Les exportations de la deuxième économie du monde le mois dernier ont chuté de 3,3% en dollars américains par rapport à il y a un an, ont montré les données des douanes publiées ce week-end, inversant une hausse de 3,5% en avril.

Les analystes ont attribué le ralentissement à la faiblesse de la demande à l’étranger: alors que la Chine a commencé à rouvrir son économie il y a des mois, de nombreuses autres puissances mondiales ont à peine commencé à lever certaines mesures de verrouillage au cours des dernières semaines.

La reprise intérieure n’a pas non plus été entièrement sans heurts pour la Chine. Le mois dernier, les importations ont chuté de 16,7% en dollars américains par rapport à il y a un an – la plus forte contraction depuis janvier 2016 – ce qui suggère que la demande intérieure reste atone.

« Les données sur les importations indiquent une trajectoire économique intérieure plus faible à l’ouverture que prévu, même si la Chine commence à augmenter les dépenses d’infrastructure », a écrit Mitul Kotecha, stratège principal des marchés émergents chez Valeurs mobilières TD, dans une note de recherche publiée lundi.

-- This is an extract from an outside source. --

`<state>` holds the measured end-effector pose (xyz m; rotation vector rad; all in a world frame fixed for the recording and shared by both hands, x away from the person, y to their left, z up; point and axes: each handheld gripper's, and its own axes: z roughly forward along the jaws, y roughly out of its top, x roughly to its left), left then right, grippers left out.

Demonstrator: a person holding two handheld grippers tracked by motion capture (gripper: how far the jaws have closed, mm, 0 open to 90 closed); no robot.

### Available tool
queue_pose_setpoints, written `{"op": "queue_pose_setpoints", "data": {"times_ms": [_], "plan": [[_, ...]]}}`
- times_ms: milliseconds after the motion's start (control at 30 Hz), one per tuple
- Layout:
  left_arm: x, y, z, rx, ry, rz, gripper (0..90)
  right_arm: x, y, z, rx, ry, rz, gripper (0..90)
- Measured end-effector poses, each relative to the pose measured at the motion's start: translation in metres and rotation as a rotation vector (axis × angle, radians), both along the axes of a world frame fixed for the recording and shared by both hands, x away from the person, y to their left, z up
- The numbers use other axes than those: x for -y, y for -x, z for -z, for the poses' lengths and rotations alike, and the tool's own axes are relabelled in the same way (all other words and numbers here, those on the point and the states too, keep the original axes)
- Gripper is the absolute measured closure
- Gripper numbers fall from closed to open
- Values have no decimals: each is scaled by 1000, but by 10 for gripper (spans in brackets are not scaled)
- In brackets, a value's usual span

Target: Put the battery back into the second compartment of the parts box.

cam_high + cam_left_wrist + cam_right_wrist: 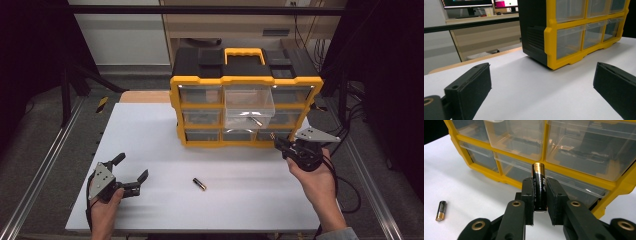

La Chine – qui était aux prises avec un ralentissement économique avant même que le virus ne frappe – essaie de sortir de la crise. Le pays a promis le mois dernier pour jeter 3,6 billions de yuans (500 milliards de dollars) à son économie cette année en baisses d’impôts, projets d’infrastructure et autres mesures de relance dans le cadre d’une tentative de créer 9 millions d’emplois et d’atténuer les retombées de la pandémie.

Et il y a au moins quelques signes de reprise de la demande, encouragés par des versements en espèces plus généreux. Les ventes de voitures particulières ont augmenté en mai pour la première fois en 11 mois, selon des données publiées lundi par la China Passenger Car Association. Le pays a vendu 1,6 million de voitures particulières neuves le mois dernier, en hausse de 1,8% par rapport à il y a un an.

Mais le commerce reste un point sensible pour la Chine, qui gère une escalade des tensions avec les États-Unis. La culpabilité mutuelle de la pandémie a agité les relations entre les principales superpuissances économiques du monde, ce qui pourrait mettre en péril leur fragile trêve commerciale.

Les données de mai ont montré un excédent commercial record de 62,9 milliards de dollars, selon Koecha de TD Securities. Le président Donald Trump a souvent critiqué la Chine pour avoir enregistré un énorme excédent commercial avec les États-Unis.

Pourtant, les économistes de Capital Economics s’attendent à ce que les exportations chinoises continuent de s’affaiblir à court terme, avant de se stabiliser plus tard dans l’année.

Ils ont écrit dans une note de recherche lundi qu’ils s’attendaient à ce que la contraction de la croissance mondiale « atteigne son plus bas niveau ce trimestre », mettant un plancher sous les exportations au cours de la seconde moitié de 2020.

Les économistes de Capital Economics s’attendent également à ce que les mesures de relance de la Chine « entraînent une forte reprise des importations ».